All Products
Search
Document Center

Realtime Compute for Apache Flink:Primary key tables and append-only tables

Last Updated:Jul 18, 2024

Apache Paimon (Paimon) supports two types of tables: primary key tables and append-only tables. This topic describes the features of primary key tables and append-only tables.

Primary key tables

A primary key table in Paimon has one or more primary keys that must be specified during table creation.

Syntax

The following sample code shows how to create a primary key table. In this example, the partition key is set to dt, the primary keys to dt, shop_id, and user_id, and the number of buckets to 4 for the table.

CREATE TABLE T (
  dt STRING,
  shop_id BIGINT,
  user_id BIGINT,
  num_orders INT,
  total_amount INT,
  PRIMARY KEY (dt, shop_id, user_id) NOT ENFORCED
) PARTITIONED BY (dt) WITH (
  'bucket' = '4'
);

Primary keys are used to identify each data record in a primary key table. If two data records have the same primary keys, the data records are merged into one based on the merge engine configuration.

Bucket mode

A bucket is the smallest unit for read and write operations in a Paimon table. Unpartitioned tables or partitions in a partitioned table are subdivided into buckets. This allows for parallel reading and writing, thereby increasing efficiency. The following table describes the supported bucket modes.

Mode

Definition

Usage notes

Dynamic bucket mode (default)

If you leave the bucket parameter empty or specify 'bucket' = '-1' in the WITH clause when you create a primary key table, the dynamic bucket mode is used.

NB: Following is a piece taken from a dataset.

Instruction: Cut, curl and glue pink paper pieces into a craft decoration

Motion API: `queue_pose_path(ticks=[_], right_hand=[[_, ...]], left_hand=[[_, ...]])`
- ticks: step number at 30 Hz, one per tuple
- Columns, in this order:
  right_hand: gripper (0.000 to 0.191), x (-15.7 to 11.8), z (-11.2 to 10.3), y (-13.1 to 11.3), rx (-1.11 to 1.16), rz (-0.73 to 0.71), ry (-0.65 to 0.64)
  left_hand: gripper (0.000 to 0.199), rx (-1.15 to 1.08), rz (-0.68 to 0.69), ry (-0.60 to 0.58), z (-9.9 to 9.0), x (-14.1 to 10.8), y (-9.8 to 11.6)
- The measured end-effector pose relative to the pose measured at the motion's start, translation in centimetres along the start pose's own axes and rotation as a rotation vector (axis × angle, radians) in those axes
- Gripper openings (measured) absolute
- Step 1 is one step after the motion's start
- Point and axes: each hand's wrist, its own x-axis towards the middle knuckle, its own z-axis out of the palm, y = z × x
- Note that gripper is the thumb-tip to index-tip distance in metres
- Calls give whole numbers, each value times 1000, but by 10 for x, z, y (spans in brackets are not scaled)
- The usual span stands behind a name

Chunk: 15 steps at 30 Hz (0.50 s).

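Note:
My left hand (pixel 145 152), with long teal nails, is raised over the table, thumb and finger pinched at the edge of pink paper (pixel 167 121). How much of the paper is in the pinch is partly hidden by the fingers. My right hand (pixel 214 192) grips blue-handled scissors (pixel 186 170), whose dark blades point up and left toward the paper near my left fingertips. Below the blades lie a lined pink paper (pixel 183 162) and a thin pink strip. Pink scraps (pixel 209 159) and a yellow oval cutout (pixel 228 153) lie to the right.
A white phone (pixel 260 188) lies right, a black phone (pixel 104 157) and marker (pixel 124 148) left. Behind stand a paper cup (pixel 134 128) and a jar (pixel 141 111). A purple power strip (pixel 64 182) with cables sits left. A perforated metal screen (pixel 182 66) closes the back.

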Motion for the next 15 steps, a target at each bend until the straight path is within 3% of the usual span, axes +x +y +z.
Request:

  • In this mode, primary key tables do not support concurrent writing by multiple Flink deployments.

  • In this mode, primary key tables support cross-partition updates based on primary keys.

Fixed bucket mode

If you specify 'bucket' = '<num>' in the WITH clause when you create a primary key table, the fixed bucket mode is used. If the table is not partitioned, <num> specifies the number of buckets used for the entire table. If the table is partitioned, <num> specifies the number of buckets used for each partition. The value of <num> must be an integer greater than 0.

You can change the number of buckets in this mode. For more information, see the "Change the number of buckets in fixed bucket mode" section of this topic.

In this mode, make sure that the primary keys include all partition keys to prevent cross-partition updates based on primary keys.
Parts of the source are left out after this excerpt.